Submitted to: Veterinary Parasitology
Publication Type: Peer Reviewed Journal
Publication Acceptance Date: April 6, 2003
Publication Date: June 7, 2003
Citation: Canon-Franco, W.A., Bergamaschi, D.P., Labruna, M.B., Camargo, L.M., Souza, S.L., Silva, J.C., Pinter, A., Dubey, J.P., Gennari, S.M. 2003. Prevalence of antibodies to neospora caninum in dogs from amazon, brazil. Veterinary Parasitology. 115:71-74.

Interpretive Summary: Neospora caninum is a single-celled parasite. It causes abortion in livestock and paralysis in companion animals. It is the most important cause of abortion in dairy cattle worldwide. Scientists at the Beltsville Agricultural Research Center and the University of Sao Paulo, Brazil have found Neospora infections in dogs in Amazon, Brazil indicating that this disease is present even in remote parts of the world. These findings will be of interest to biologists, parasitologists and veterinarians.

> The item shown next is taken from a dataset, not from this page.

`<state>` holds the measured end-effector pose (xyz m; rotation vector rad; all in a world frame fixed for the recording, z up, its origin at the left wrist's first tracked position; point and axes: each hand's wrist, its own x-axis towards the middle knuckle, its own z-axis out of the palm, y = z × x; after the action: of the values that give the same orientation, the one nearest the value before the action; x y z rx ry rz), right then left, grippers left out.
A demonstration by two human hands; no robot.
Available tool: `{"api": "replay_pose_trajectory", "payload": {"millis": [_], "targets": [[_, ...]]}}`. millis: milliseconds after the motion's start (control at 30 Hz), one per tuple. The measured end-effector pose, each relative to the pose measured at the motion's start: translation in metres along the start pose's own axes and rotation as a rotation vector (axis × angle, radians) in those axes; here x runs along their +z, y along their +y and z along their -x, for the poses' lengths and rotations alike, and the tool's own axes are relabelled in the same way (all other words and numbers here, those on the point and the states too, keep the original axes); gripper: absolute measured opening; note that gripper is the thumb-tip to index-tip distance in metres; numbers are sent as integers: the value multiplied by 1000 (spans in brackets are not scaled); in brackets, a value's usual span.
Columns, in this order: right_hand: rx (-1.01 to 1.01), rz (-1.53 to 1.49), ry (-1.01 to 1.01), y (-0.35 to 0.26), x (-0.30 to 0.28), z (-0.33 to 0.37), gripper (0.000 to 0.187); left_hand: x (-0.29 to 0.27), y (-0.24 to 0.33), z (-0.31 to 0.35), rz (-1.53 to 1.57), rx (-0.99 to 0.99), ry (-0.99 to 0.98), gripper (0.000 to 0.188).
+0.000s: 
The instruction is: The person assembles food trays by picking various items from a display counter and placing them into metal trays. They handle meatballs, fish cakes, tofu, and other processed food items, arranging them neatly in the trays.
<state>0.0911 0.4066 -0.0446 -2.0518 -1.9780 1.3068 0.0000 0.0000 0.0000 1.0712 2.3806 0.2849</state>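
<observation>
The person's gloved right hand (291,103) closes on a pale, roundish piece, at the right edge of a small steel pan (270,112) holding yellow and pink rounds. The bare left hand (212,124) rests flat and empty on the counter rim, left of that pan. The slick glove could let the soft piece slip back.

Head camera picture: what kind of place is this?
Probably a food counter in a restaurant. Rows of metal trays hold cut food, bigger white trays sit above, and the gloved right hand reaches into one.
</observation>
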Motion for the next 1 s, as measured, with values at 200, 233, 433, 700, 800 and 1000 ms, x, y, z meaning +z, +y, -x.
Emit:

Technical Abstract: Neospora caninum is an important cause of abortion in dairy cattle worldwide. Dogs are important in the epidemiology of this parasite because they are the only hosts known to excrete N. caninum oocysts. Antibodies to N. caninum were assayed in serum samples from 157 dogs from Monte Negro, Rondônia, Amazon, Brazil using the indirect fluorescent antibody test. Antibodies to N. caninum were found in 13 of 157 (8.3%) dogs in titers of 1:50 in 1, 1:100 in 2, 1:200 in 5, 1:800 in 1, 1:1600 in 2, and 1:3200 in 2 dogs. These data indicate that N. caninum infection is prevalent even in remote areas of the Amazon.